There are three advantages to this seeding approach. Firstly, we already have the data. You should occasionally force yourself to remember your feelings the first time you came across a technology you take for granted these days. The first time I saw Multi-Map, the bought out pre-cursor to Bing Maps, I spent some time looking at street maps of all the places I used to live. The amount of data we’ve collected since then is staggering and it’s about time we used it for more than maps.

Secondly, legal issues regarding displaying exact replicas of buildings disappears. All the effort goes into the creation of the engine that produces the landscape from the data collected. This also means the game world is as big as the data set we hold of our world – a truly staggering amount.

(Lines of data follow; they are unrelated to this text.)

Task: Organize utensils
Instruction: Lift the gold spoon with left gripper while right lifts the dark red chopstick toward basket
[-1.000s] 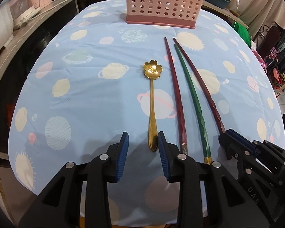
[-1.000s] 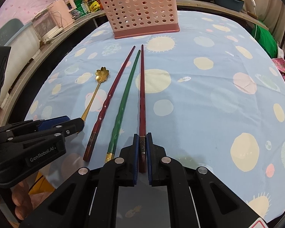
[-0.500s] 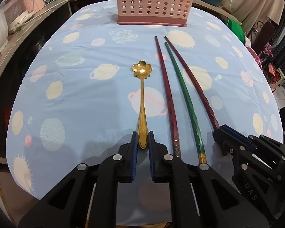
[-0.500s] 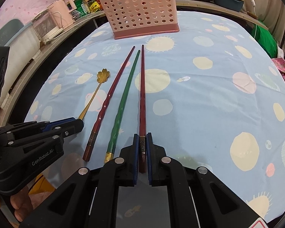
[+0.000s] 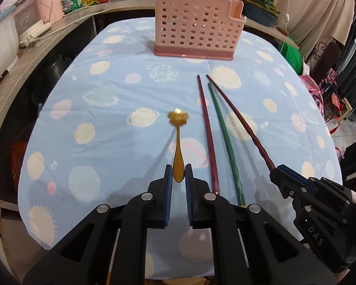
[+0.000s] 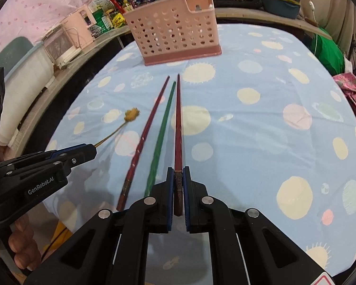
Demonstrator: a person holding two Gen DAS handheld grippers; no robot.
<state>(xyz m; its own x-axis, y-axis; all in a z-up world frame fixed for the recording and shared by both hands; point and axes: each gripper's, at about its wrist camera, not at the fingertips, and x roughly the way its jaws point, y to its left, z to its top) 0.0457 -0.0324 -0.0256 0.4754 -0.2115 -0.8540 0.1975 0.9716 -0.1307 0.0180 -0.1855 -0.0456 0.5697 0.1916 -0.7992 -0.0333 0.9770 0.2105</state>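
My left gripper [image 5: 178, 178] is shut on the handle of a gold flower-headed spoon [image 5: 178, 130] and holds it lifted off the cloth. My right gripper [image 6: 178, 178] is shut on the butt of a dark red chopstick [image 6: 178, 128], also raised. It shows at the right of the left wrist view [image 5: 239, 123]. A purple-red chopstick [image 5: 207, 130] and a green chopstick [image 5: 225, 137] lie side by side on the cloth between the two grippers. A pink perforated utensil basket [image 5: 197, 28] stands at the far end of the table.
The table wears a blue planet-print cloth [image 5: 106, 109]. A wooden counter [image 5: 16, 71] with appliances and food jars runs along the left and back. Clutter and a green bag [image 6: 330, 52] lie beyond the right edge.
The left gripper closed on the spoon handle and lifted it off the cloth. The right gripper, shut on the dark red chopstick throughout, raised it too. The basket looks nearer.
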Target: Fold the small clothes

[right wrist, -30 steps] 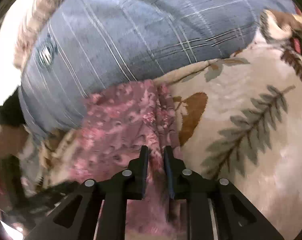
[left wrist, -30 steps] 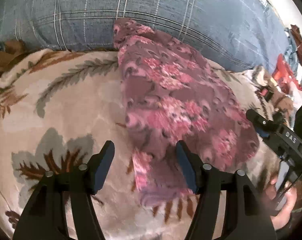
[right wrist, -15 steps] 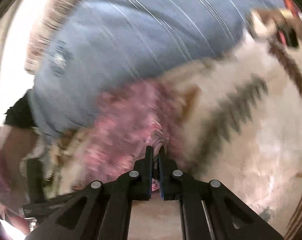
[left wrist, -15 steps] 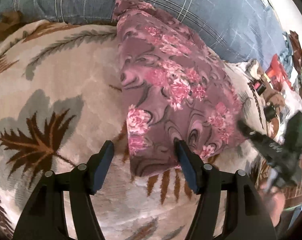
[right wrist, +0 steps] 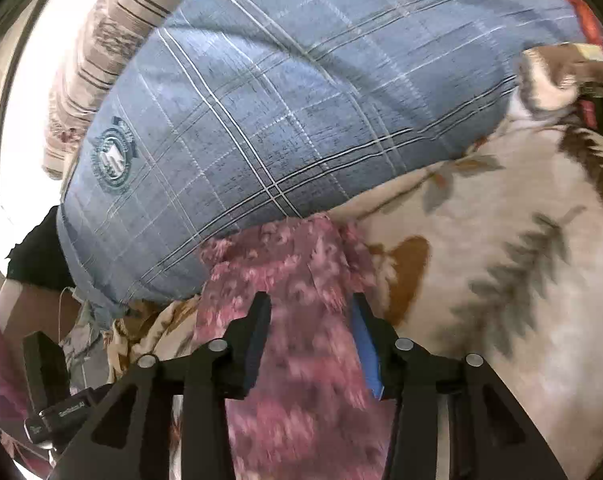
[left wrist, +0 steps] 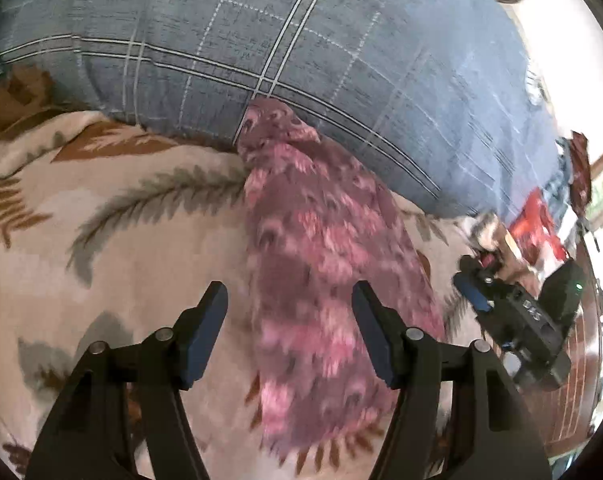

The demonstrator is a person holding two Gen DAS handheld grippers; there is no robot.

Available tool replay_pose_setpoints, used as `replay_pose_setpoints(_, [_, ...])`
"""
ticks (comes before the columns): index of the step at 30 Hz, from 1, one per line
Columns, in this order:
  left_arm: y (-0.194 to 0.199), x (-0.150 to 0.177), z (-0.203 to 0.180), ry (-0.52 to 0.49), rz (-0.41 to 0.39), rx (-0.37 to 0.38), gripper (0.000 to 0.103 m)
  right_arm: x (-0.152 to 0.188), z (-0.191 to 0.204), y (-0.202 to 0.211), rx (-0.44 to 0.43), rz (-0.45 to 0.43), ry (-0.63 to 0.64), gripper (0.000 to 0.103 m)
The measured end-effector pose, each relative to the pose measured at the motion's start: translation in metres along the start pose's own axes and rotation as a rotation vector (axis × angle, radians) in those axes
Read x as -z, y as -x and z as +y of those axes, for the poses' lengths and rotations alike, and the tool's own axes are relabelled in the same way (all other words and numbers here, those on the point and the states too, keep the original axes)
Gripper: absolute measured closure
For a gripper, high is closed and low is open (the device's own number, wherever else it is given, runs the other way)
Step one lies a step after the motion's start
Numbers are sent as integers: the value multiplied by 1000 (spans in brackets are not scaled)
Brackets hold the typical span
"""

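The pink flowered garment (left wrist: pixel 321 280) lies on the leaf-patterned blanket (left wrist: pixel 121 248) as a long narrow strip, and its far end touches the blue checked pillow (left wrist: pixel 301 60) at the back. Its long axis runs away from both grippers, from the near edge of the bed up toward the pillow, so each camera looks along the strip and not across it. The left gripper (left wrist: pixel 288 334) is wide open and holds nothing; the near end of the garment lies between its two fingers and a little toward the right one, and from the picture I cannot tell if the fingers touch the cloth or hang above it. The right gripper (right wrist: pixel 307 336) has its fingers apart too, with the cloth passing between them; they do not press on it, so I judge that it grips nothing at this moment. In the left wrist view the right gripper (left wrist: pixel 475 294) shows beside the right edge of the garment, near but apart from it. In my judgement the garment is already folded lengthwise, and the next fold must bring one short end over the other along this long axis. Both grippers stand at the near end, so either one can take this end and carry it toward the pillow; the left one is placed more centrally over it.
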State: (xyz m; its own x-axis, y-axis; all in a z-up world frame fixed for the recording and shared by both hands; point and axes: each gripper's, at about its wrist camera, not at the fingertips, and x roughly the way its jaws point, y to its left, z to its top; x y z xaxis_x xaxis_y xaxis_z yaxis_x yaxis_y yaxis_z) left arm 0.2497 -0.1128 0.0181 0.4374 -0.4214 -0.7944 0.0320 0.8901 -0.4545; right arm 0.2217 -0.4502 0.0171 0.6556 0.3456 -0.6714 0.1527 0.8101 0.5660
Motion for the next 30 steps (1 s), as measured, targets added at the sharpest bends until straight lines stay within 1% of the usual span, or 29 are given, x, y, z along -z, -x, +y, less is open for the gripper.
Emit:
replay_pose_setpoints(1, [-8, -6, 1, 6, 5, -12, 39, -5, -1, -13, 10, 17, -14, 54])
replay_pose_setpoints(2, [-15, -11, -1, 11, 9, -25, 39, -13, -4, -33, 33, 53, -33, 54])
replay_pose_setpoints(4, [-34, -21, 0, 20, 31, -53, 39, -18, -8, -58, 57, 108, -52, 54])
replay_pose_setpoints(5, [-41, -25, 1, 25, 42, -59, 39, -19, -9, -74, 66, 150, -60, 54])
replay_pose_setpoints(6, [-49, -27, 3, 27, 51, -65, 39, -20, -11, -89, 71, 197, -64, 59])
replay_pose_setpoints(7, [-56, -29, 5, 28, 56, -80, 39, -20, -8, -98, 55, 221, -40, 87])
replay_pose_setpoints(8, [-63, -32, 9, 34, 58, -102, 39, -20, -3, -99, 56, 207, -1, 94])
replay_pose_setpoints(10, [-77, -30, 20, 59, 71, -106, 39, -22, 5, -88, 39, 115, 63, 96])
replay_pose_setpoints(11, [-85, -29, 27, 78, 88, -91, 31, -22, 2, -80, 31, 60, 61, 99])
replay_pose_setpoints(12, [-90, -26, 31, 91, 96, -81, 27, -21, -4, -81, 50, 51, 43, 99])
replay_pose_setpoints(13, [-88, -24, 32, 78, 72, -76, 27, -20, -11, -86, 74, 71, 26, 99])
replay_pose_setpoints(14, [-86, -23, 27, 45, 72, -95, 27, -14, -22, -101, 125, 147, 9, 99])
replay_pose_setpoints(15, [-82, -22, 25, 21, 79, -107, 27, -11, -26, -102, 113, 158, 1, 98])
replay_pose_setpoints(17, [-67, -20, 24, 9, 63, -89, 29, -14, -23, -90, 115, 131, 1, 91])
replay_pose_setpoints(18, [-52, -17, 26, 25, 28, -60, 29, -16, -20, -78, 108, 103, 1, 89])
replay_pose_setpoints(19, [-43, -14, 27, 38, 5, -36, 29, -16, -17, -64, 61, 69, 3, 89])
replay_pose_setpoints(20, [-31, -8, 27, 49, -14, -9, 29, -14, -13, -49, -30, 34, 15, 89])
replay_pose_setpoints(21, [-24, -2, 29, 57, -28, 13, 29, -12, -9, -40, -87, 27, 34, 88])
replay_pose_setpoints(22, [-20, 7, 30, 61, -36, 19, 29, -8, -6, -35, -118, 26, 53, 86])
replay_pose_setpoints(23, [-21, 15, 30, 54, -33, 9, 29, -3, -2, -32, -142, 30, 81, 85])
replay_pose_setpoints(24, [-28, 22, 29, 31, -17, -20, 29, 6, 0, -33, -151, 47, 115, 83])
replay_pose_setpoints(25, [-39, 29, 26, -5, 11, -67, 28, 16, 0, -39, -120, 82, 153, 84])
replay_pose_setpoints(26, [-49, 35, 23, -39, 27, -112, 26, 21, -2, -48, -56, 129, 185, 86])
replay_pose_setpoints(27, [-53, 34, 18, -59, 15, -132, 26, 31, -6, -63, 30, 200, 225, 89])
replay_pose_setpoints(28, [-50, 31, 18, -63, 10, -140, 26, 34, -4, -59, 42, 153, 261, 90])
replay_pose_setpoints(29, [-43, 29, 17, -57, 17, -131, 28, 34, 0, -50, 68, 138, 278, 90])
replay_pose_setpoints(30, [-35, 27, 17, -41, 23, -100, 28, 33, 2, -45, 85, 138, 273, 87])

Thirdly, a new element of human experience is brought into gaming. I could make use of my previously obsolete road atlas in the latest MMO game as a navigation aid (is it just me who likes the idea of driving up the M6 in a tank?). Racing round certain locations would give me instinctive home advantage as so much of it would already be indelibly committed to memory. As a final twist, subscribers of pay to play games could be given a start location near, or even at, their credit card’s billing address. Gaming unions and rivalries could be fun local ones too. Going on holiday somewhere? Learn your way around the city before you arrive. The possibilities are certainly abundant.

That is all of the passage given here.